A Prayer of Hope

by Dorothy Scott

We came together on Palm Sunday, gathering in front of a hotel in which refugees continue to be imprisoned.

The windows had been deliberately tinted so all we could see inside was darkness.

Despair descended upon us.

Suddenly from a window high above, a few faint lights began to move slowly back and forth in an arc.

Oh, the fragility of hope. The refugees were gently waving to us, using their mobile phones.

This was a small but precious gift of hope that they, who had suffered so deeply, gave to us at the start of Holy Week.

Let us gather all the small and precious gifts of hope we can find so they can speak to the condition of the world.

Sisters and brothers of all faiths, the spirit of our age is one of darkness and despair.

May we find within ourselves and within one another the Light to nurture hope and to illuminate the path on which we walk together in peace.

 

Palm Sunday at the Park Hotel, Melbourne

by Dorothy Scott 

Faint lights moving back and forth,

Held by men invisible behind a tinted window,

An arc of light silently communicating with protestors below.

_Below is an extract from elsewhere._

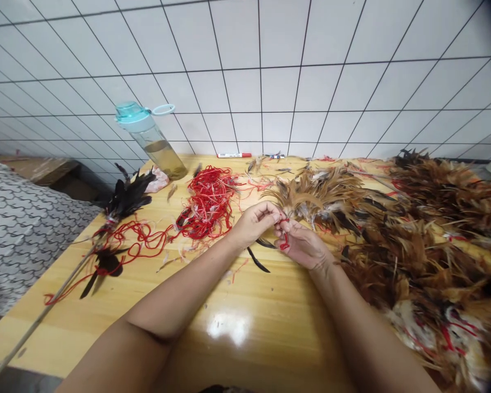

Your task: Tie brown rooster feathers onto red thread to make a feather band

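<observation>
My left hand [254,221] and my right hand [303,245] meet over the middle of a yellow wooden table [245,322]. Both pinch a short red string [284,240] tied round a small bundle of brown feathers [311,199]. A dark feather [257,261] lies on the table just below my hands. To the left, a tangle of red string [208,204] sits within reach of my left hand.
A large heap of brown feathers [429,240] covers the table's right side. A thin stick with black feathers [125,199] and red string lies at the left. A bottle with a teal cap [151,139] and a red marker [234,155] stand by the tiled wall.
</observation>
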A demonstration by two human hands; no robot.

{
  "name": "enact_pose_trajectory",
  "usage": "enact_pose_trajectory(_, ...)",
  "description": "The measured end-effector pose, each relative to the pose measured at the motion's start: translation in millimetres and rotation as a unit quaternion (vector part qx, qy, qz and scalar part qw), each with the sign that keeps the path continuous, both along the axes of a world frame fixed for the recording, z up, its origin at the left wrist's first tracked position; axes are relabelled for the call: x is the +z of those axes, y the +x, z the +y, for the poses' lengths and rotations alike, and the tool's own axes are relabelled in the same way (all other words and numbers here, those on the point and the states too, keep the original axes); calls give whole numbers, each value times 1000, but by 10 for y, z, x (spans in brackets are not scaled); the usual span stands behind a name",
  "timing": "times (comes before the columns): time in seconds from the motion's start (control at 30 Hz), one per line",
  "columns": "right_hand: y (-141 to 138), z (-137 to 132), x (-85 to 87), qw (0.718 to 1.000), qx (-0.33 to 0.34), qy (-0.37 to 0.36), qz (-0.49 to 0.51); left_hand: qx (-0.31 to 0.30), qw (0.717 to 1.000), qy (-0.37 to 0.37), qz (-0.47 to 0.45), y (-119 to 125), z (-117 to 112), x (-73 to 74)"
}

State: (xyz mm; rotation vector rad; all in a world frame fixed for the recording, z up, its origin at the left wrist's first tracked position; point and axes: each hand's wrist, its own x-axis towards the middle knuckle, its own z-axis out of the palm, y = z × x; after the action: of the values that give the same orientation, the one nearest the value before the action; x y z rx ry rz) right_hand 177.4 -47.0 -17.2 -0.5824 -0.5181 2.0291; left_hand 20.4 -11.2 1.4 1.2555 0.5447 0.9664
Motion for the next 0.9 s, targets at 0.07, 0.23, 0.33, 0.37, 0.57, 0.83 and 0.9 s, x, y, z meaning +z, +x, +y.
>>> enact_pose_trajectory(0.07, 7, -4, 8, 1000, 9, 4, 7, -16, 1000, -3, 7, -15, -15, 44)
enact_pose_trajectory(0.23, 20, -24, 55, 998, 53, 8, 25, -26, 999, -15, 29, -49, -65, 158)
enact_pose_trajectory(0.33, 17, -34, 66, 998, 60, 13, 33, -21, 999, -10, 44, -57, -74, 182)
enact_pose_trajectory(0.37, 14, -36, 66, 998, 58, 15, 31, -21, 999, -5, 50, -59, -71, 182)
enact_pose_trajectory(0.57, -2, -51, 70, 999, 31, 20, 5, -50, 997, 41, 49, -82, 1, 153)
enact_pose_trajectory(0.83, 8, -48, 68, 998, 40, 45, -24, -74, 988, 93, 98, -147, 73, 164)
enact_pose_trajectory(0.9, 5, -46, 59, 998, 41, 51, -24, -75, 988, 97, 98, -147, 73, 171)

On this day, the start of Holy Week.

 

Seven years imprisoned on a distant land,

Despairing and struggling to comprehend.

And now confined in hotels for over a year.

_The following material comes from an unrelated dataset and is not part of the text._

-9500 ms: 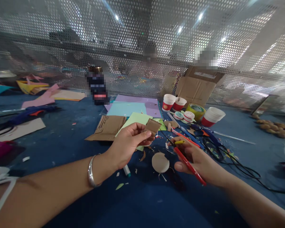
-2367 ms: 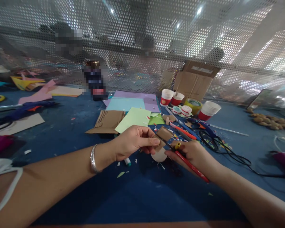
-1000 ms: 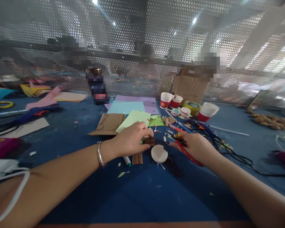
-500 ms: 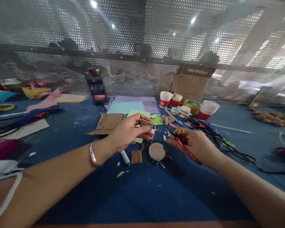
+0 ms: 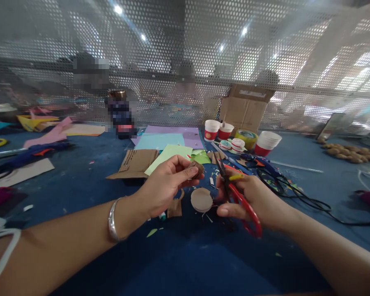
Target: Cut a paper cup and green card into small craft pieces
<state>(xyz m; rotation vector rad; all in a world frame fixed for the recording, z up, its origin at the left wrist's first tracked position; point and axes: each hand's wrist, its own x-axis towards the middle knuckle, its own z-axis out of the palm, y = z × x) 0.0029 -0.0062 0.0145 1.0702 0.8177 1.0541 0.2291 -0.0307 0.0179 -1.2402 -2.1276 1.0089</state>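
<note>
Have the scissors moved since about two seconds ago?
Yes: judged against the leftmost paper cup, the scissors have moved forward, away from the person and closer to the cup.

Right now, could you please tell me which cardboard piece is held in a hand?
The brown scrap pinched in the left hand; the lower scrap and the large corrugated sheet rest on the table.

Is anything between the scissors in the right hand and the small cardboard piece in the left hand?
Nothing visible is: an open gap separates the scissors in the right hand from the small cardboard piece, though the left hand covers part of that piece. The round pale disc is lower in the picture, not between them.
</note>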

Some released, but these men left to suffer.

 

Whose idea was it to tint the windows?

Who ordered it to be?

Who did this task

So those in the street should not see?

 

One among countless acts of cruelty,

Oh, the banality of evil.

Faint lights moving back and forth,

Oh, the fragility of hope.

 

Dorothy Scott is an Elder of Religious Society of Friends (Quakers). She wrote this 

prayer and poem in Autumn 2021, inspired by the 150 Days of Action campaign.